**TASK GOAL:**
After repeating the line containing "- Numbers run", stop; until then, repeat each line of the listing below exactly, starting with the first.

#### COLLECTED DATA ####

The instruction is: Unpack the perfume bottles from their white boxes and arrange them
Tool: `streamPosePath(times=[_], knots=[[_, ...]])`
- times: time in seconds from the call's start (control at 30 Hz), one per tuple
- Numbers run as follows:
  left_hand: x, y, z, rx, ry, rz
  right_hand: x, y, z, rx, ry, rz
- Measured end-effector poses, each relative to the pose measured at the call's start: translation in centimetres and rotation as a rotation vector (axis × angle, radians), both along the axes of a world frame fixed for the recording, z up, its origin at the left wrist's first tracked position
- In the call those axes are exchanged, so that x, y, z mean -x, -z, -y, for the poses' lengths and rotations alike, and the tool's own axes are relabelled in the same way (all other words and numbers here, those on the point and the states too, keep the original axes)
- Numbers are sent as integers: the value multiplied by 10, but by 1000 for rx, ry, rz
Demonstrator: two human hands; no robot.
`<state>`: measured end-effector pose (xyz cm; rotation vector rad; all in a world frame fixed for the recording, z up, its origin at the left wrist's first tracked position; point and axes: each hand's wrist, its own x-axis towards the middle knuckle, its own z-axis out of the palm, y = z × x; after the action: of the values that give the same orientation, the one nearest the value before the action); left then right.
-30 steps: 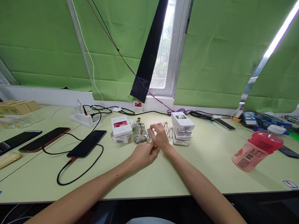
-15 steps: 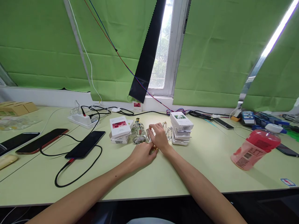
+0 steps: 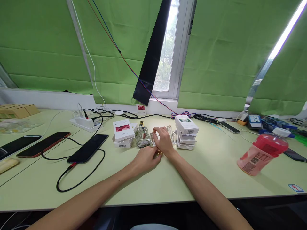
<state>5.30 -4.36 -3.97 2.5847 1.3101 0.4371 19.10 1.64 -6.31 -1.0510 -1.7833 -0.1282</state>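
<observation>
My left hand (image 3: pixel 146 157) rests low over the table, its thumb and fingers closed round a small gold-and-clear piece (image 3: pixel 157 154), mostly hidden. Just above it, my right hand (image 3: pixel 164 140) is bent with fingers curled down; what they grip is covered. A clear glass piece (image 3: pixel 152 139) shows at the right hand's fingertips. Left of the hands stand rounded glass perfume bottles (image 3: pixel 143 140) with gold and silver necks. Beyond the right hand are a clear glass cap (image 3: pixel 174 137) and a gold-topped clear piece (image 3: pixel 169 128).
White boxes with a red picture (image 3: pixel 123 129) are stacked at left; another stack of white boxes (image 3: pixel 186 124) stands at right. Phones (image 3: pixel 87 148) and cables lie on the left. A pink drink bottle (image 3: pixel 262 151) is at right. A power strip (image 3: pixel 83 123) sits further back.
</observation>
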Motion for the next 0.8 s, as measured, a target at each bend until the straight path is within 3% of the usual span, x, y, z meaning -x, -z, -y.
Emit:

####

**EXERCISE RESULT:**
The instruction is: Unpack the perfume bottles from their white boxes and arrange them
Tool: `streamPosePath(times=[_], knots=[[_, ...]])`
- times: time in seconds from the call's start (control at 30 Hz), one per tuple
- Numbers run as follows:

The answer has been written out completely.